His instructions to large bodies of teachers in county and State conventions, his advice and recommendations printed in public reports, have probably exercised a more direct influence for good than those of any other man in the State, unless it was J. S. Adams, of Burlington,

THE NORMAL SCHOOL AT JOHNSON.

Mr. S. H. Pearl, the last principal of the academy, and the first of the normal school, was a "man of mark." He came in the fall of 1863, bringing into the school a fund of enthusiasm, of new methods and ideas, which did not fail to impress themselves upon the public in general, as well as upon his own special pupils. It was largely through his influence that the normal school was located at Johnson, and the building fitted to receive it, which was done in three and a half years after his coming. He graduated nine classes from the normal school, and it is safe to say that never will one of his graduates forget him or cease to bless his memory. He so impressed his personality upon his pupils, and made them feel the greatness of their responsibility in the vocation for which they were fitting, that life assumed a new meaning and depth to many a young mind and heart.

Mr. Pearl worked well, but not wisely for himself, perhaps exemplifying his favorite maxim, "It is better to wear out than to rust out;" but those who wished for him a long career of usefulness 3177—14

would rather he had been content to have rusted a little, if need be, than to have worn out so prematurely. In 1871 he went to the normal school in Plymouth, N. H., where he was as deservedly popular; but his work was short, closing in death August 4, 1873.

The second normal school principal was Mr. C. D. Mead. He was born at Essex, N. Y.. graduated at Middlebury College, began his work as an educator in Westport, N. Y., and came to Johnson in 1871. Prior to this engagement Mr. Mead had also taught in Middlebury, in Malden, Mass., and for five years in an academy at Maquoketa, Iowa. Returning East, he taught for nine years in Swanton, then one year in the normal school, and thereafter became principal of the Middlebury High School. Mr. Mead enrolled 14 first-course graduates and 3 from the second course. He was assisted at Johnson by Miss Anna L. Oakes, a graduate of the institution.
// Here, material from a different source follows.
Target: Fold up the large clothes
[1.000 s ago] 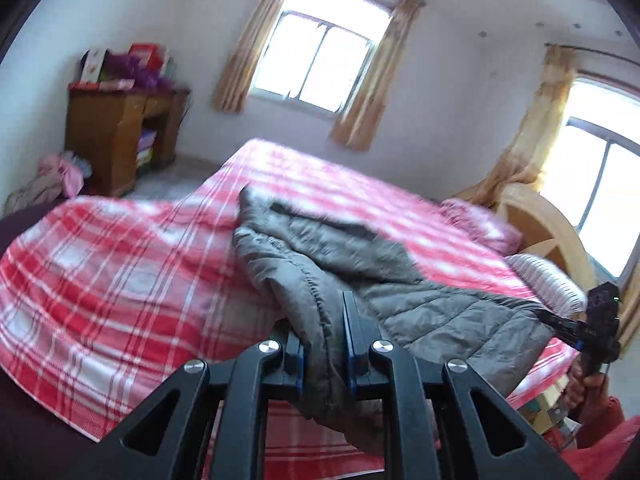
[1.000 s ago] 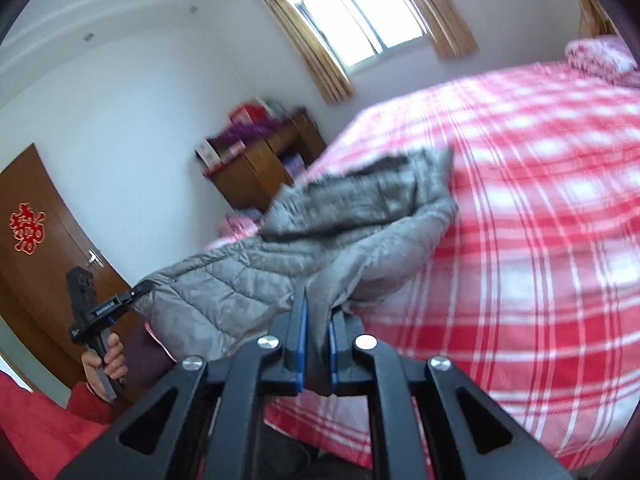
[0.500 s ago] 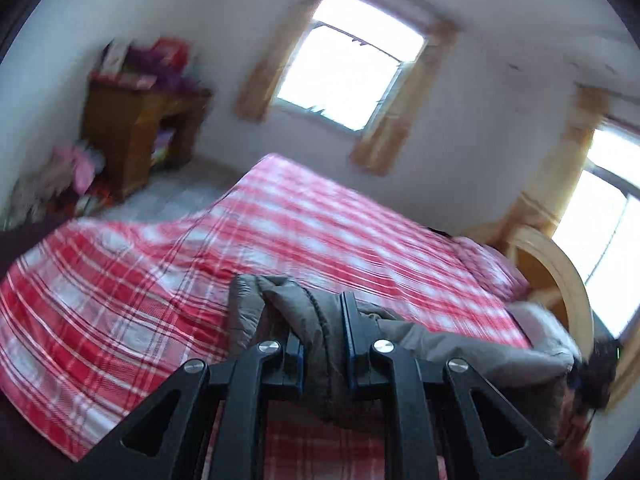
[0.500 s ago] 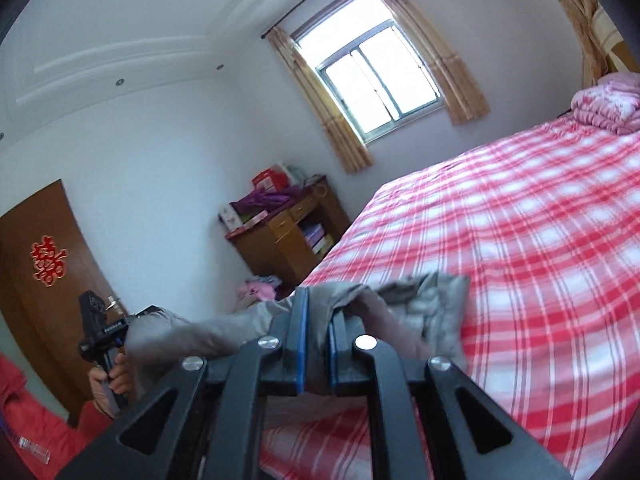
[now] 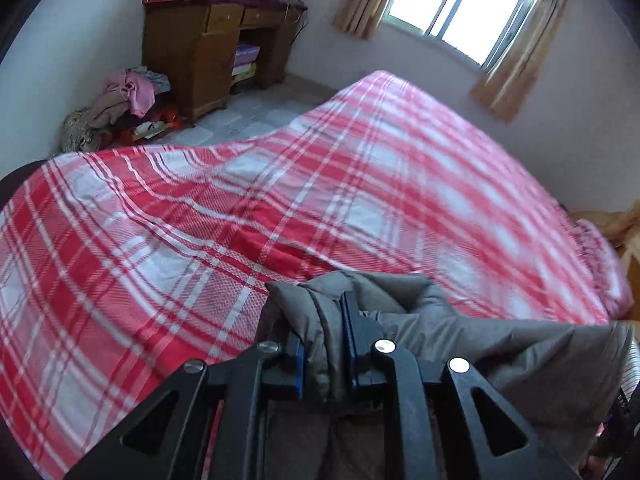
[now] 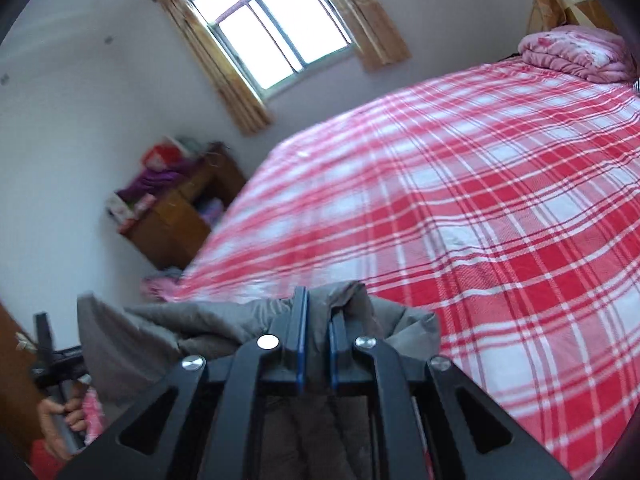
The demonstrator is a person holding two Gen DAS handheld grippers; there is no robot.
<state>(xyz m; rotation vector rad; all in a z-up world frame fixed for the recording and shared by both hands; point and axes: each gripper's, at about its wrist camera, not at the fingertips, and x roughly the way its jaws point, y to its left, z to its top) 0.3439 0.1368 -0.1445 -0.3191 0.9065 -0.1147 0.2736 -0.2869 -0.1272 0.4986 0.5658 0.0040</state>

Miss Oakes was also elected for eleven successive years as a teacher of the Middlebury Grammar School and returned to Johnson in 1884 as a teacher of mathematics.

From 1872 to 1875 Harlan S. Perrigo, A. M., acted as principal of the school. During this period the school improved in its methods and results and gained in public favor. The number of graduates from the first and second course was, respectively, 32 and 5. During 18751881 the principal was William. C. Crippen, a native of West Rutland. He graduated from the second course of the Randolph Normal School in January, 1875, and at once went, as principal, to Johnson. Mr. Crippen's native talent manifested itself in a variety of activities introduced into school work, which resulted in a consequent increase in attendance of 300 per cent. The death of his wife in 1880 led to his resignation. The assistant teachers during Mr. Crippen's administration were all graduates of either the Randolph of Johnson normal schools. There were 113 graduates from the first course and 19 from the second.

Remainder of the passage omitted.